Risk:reward and win ratios
Be extremely skeptical of people who claim to win on 80% of trades. Most traders will win on roughly 50% of trades and lose on 50% of trades. This is why risk management is so important! Once you start keeping a trading journal you’ll be able to see how the win/loss ratio looks for you. Until then, assume you’re typical and that every other trade will lose money. If that is the case then you need to be sure you make more on the wins than you lose on the losses. You can see the effect of this below. A combination of win % and risk:reward ratio determine if you are profitable A typical rule of thumb is that a ratio of 1:3 works well for most traders. That is, if you are prepared to risk 100 pips on your stop you should be setting a take profit at a level that would return you 300 pips. One needn’t be religious about these numbers - 11 pips and 28 pips would be perfectly fine - but they are a guideline. Again - you should still use technical analysis to find meaningful chart levels for both the stop and take profit. Don’t just blindly take your stop distance and do 3x the pips on the other side as your take profit. Use the ratio to set approximate targets and then look for a relevant resistance or support level in that kind of region.

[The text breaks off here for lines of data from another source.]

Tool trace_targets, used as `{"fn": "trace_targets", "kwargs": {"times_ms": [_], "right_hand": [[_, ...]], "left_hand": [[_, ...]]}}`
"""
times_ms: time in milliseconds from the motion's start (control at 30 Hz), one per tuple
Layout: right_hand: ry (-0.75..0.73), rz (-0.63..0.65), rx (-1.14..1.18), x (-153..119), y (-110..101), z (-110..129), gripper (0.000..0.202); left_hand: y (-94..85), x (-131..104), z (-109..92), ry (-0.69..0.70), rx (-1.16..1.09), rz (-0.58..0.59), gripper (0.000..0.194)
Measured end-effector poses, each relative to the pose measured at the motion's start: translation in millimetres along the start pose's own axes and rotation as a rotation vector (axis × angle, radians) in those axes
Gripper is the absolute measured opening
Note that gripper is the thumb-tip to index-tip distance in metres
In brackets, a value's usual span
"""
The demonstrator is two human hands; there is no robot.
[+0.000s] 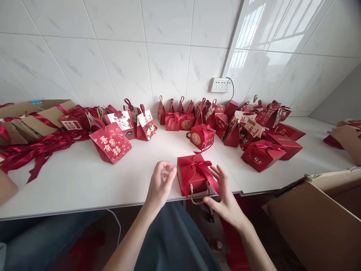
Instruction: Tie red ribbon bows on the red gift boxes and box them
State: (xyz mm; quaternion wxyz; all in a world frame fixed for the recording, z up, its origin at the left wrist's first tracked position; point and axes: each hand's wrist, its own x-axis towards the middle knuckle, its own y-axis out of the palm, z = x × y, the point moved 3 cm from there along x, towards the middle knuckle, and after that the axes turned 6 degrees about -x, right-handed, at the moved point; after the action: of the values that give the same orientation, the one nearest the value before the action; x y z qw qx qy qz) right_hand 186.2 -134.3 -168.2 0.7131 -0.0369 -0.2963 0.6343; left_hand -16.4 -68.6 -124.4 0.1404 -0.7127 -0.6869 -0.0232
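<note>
A red gift box (186, 180) with a satin ribbon bow (197, 164) on top stands at the table's front edge. Its twisted gold cord handle (197, 202) hangs over that edge on my side. Beside the box's left face is my left hand (160, 182), fingers loosely curled with a gap inside and nothing held. My right hand (225, 199) is at the right side, fingers spread, close to the ribbon tail and the cord; whether it touches them I cannot tell. Just behind sits another bowed red box (201, 136) with a round gold pattern.
Several red gift boxes (180, 121) line the wall, with more at the right (262, 155). Left are loose ribbons (42, 146) and a cardboard box (42, 126). A large carton (318, 210) stands at lower right. Other people's hand (345, 135) and arm (7, 188) show at the sides.
</note>
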Motion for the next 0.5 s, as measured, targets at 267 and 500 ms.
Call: {"fn": "trace_targets", "kwargs": {"times_ms": [267, 500], "right_hand": [[-0.144, 0.307, -0.021, 53.8, -23.0, -16.2, 0.112], [-0.146, 0.318, -0.027, 65.2, -6.8, -1.1, 0.11]], "left_hand": [[14.1, -3.5, -21.6, -0.133, 0.163, 0.017, 0.032], [11.2, -15.0, -28.9, -0.164, 0.22, 0.143, 0.034]]}}
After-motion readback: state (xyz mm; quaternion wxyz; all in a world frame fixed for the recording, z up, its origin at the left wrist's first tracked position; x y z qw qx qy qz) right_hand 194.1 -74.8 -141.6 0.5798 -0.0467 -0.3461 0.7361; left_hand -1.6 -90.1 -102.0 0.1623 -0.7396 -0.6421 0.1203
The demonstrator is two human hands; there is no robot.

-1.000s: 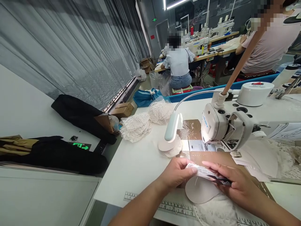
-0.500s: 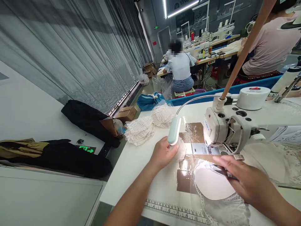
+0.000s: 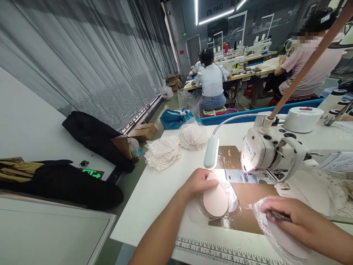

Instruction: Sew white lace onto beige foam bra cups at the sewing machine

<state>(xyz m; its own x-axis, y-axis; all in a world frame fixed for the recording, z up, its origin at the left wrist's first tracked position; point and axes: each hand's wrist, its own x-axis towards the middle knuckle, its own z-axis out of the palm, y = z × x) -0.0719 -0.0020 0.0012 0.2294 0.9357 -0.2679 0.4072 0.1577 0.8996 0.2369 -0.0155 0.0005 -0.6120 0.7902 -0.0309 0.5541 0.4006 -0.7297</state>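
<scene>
My left hand (image 3: 197, 182) pinches the top of a pale pink bra cup (image 3: 216, 201) with white lace along its right side, just below the small lamp (image 3: 211, 152). The cup is held over the brown-taped patch (image 3: 239, 217) of the table. My right hand (image 3: 292, 217) is closed on dark thread snips (image 3: 281, 216), mostly hidden by the fingers. Its fingertips also grip the edge of a second lace-trimmed cup (image 3: 286, 239) near the table front. The sewing machine (image 3: 252, 151) stands behind both hands.
Two piles of lace pieces, the left pile (image 3: 163, 152) and the right pile (image 3: 192, 136), lie at the back left. A ruler strip (image 3: 220, 254) runs along the front edge. More lace (image 3: 340, 191) lies at right. Co-workers sit beyond the blue edge.
The lace-trimmed cup in my right hand has moved right, away from the machine front. My left hand has brought a pale pink cup forward from beneath the lamp. The view has shifted slightly.
</scene>
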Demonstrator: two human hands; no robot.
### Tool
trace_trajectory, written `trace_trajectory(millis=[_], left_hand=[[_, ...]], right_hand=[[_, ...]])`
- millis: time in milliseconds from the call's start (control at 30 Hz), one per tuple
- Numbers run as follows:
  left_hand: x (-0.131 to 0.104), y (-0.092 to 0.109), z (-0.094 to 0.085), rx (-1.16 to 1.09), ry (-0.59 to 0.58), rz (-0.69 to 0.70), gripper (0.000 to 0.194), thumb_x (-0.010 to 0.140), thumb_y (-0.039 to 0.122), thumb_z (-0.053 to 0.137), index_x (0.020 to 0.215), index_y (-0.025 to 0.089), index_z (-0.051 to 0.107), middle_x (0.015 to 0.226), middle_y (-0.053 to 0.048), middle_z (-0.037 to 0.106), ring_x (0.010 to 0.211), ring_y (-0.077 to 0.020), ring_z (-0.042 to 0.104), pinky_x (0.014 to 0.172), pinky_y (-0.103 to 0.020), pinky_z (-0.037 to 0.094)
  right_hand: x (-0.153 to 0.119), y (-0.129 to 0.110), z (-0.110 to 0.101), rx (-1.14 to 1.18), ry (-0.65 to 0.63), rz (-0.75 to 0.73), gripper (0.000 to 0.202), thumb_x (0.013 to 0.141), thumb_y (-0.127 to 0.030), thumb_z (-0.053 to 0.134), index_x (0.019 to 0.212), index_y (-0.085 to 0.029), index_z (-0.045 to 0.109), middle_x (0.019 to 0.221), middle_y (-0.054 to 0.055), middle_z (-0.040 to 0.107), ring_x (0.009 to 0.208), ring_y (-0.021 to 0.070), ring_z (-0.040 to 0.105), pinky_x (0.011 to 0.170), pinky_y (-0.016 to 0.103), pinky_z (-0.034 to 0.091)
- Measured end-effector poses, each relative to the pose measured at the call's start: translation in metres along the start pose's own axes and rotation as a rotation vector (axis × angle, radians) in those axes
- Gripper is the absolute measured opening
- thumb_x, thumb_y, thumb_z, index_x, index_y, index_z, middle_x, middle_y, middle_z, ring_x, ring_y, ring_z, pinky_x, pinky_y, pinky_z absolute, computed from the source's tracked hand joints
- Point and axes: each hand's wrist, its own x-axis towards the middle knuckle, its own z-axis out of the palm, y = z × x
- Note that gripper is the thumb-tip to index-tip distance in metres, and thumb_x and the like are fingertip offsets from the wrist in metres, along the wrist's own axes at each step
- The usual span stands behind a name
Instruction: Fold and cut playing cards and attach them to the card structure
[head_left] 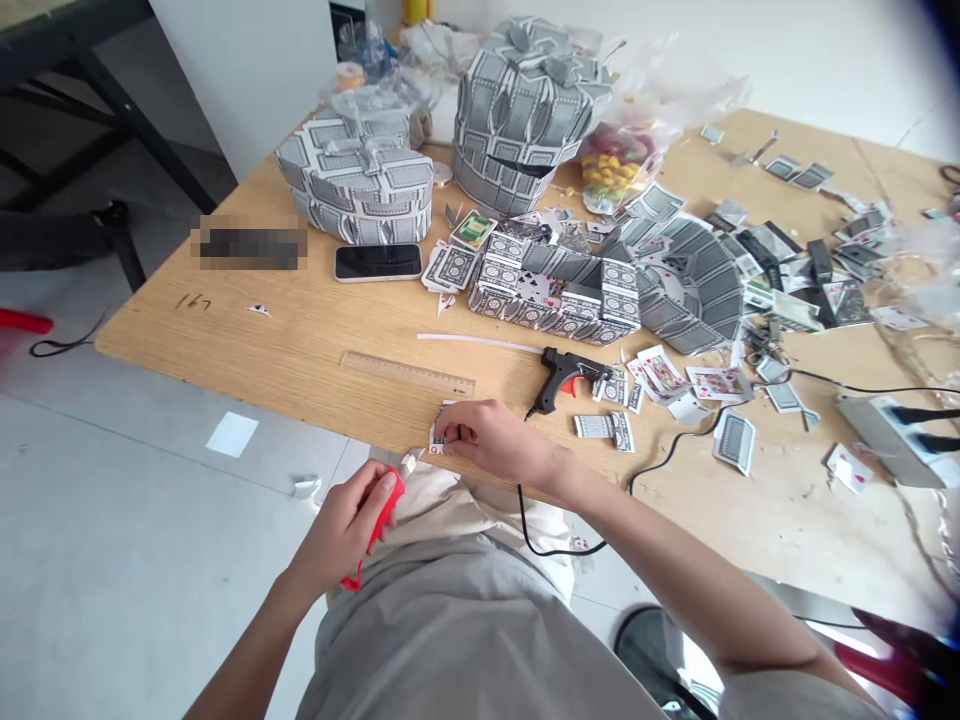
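Observation:
My left hand [346,525] is closed round a red-handled tool [384,512] with a pale, blade-like end and a red cord at its tail. It is just off the table's front edge, over my lap, and the pale end points toward the table edge. My right hand [495,435] has bent fingers on a playing card [436,447] at that edge; part of the card is hidden beneath them. Behind my right hand lies a black glue gun [559,378] with an orange trigger and a white glue stick [480,341] at its rear. A clear ruler [409,373] lies to the left.
Lidded baskets made of folded cards [360,185] stand at the back, beside a phone [377,262]. An open card box [555,315] and a round card basket [701,280] sit mid-table. Loose cards, a black cable [667,455] and a power strip [900,440] spread rightward.

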Motion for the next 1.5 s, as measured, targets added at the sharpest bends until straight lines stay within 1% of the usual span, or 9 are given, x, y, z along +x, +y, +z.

Not all returns are equal. Suppose you are examining the track record of two traders. Now, both have produced a return of 14% over the year. Not bad! The first trader, however, made hundreds of small bets throughout the year and his cumulative PNL looked like the left image below. The second trader made just one bet — he sold CADJPY at the start of the year — and his PNL looked like the right image below with lots of large drawdowns and volatility. Would you rather have the first trading record or the second? If you were investing money and betting on who would do well next year which would you choose? Of course all sensible people would choose the first trader. Yet if you look only at returns one cannot distinguish between the two. Both are up 14% at that point in time. This is where the Sharpe ratio helps . A high Sharpe ratio indicates that a portfolio has better risk-adjusted performance. One cannot sensibly compare returns without considering the risk taken to earn that return. If I can earn 80% of the return of another investor at only 50% of the risk then a rational investor should simply leverage me at 2x and enjoy 160% of the return at the same level of risk. This is very important in the context of Execution Advisor algorithms (EAs) that are popular in the retail community. You must evaluate historic performance by its risk-adjusted return — not just the nominal return. Incidentally look at the Sharpe ratio of ones that have been live for a year or more ... Otherwise an EA developer could produce two EAs: the first simply buys at 1000:1 leverage on January 1st ; and the second sells in the same manner. At the end of the year, one of them will be discarded and the other will look incredible. Its risk-adjusted return, however, would be abysmal and the odds of repeated success are similarly poor.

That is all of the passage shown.